THE TASK: Some entries follow. Reproduce exactly the lines starting at the one with "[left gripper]" and stopping after the one with "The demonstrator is".

- Opening Delimiter -

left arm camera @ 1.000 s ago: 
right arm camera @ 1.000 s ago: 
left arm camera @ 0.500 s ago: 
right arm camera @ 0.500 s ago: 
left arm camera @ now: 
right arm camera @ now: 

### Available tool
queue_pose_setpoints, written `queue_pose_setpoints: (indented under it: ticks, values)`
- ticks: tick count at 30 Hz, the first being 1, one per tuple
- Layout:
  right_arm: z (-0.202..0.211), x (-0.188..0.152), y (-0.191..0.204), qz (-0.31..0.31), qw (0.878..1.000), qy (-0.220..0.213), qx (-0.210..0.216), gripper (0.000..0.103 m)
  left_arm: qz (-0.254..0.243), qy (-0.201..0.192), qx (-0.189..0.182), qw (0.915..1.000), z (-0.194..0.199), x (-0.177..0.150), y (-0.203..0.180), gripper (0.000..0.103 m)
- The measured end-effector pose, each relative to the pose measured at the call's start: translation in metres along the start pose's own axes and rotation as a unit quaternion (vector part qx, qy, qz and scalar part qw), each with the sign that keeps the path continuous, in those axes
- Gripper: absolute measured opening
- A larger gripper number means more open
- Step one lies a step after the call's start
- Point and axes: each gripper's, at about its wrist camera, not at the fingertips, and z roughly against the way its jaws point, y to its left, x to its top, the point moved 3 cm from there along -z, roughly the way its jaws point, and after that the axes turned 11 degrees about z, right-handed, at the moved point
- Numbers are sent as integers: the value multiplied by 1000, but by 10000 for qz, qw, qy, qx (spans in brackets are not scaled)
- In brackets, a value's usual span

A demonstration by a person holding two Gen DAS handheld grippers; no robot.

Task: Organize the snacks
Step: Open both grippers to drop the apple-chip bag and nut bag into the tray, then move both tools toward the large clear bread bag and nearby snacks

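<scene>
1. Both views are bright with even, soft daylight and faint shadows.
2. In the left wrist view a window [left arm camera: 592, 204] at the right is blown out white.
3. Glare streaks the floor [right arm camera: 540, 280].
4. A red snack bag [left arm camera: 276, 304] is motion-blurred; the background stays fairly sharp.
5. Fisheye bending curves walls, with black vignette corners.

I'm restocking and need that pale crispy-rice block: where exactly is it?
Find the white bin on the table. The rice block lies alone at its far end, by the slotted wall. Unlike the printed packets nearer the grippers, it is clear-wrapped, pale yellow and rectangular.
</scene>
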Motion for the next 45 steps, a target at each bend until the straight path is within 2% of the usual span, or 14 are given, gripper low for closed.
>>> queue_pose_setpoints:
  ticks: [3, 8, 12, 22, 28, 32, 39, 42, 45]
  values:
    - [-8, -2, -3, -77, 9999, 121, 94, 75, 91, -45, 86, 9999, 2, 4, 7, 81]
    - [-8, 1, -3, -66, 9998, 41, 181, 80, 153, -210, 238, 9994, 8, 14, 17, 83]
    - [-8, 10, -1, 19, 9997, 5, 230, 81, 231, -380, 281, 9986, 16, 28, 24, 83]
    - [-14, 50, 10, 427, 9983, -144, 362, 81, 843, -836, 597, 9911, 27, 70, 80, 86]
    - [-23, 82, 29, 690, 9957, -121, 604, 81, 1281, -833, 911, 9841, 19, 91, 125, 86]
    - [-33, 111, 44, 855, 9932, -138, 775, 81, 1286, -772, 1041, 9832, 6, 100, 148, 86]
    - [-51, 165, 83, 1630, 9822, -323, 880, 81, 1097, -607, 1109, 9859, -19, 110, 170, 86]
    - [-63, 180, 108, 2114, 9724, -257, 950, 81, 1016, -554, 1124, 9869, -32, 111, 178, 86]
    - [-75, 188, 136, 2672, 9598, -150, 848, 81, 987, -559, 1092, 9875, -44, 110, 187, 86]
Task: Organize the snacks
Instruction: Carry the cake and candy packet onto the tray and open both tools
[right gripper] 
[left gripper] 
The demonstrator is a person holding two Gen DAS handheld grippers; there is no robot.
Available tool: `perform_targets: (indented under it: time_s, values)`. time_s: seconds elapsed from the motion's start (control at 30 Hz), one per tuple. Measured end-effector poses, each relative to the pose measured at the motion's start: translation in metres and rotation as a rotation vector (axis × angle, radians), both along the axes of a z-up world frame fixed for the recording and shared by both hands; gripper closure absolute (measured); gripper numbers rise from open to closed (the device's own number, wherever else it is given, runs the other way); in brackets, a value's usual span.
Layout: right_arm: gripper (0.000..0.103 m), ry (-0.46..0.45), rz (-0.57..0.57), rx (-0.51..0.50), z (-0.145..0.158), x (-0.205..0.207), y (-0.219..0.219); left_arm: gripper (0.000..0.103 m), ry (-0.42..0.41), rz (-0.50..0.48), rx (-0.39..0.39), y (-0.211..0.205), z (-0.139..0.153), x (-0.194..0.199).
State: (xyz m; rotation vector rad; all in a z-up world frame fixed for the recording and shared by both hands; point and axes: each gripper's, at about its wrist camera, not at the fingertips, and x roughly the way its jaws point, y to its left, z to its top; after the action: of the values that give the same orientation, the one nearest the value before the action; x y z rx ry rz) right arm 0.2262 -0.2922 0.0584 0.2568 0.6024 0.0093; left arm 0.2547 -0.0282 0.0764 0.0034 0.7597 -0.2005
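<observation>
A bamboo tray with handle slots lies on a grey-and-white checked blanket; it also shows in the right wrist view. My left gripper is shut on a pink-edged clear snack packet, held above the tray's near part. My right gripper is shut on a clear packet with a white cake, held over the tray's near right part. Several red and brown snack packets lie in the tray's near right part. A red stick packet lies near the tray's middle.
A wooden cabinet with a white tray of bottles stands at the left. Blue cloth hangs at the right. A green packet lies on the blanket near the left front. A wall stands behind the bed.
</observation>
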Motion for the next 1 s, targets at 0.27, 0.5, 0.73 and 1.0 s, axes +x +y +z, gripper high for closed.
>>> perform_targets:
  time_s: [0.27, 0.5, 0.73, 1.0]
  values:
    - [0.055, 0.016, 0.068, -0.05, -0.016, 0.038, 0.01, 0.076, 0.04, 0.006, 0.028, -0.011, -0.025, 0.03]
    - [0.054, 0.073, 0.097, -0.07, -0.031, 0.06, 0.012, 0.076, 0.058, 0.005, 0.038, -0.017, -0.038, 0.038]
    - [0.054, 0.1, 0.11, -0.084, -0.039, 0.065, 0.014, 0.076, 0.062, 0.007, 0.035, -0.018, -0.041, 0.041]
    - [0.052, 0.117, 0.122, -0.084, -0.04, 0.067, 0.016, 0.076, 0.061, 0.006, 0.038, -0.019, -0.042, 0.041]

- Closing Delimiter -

ANSWER SECTION:
[left gripper] 
The demonstrator is a person holding two Gen DAS handheld grippers; there is no robot.

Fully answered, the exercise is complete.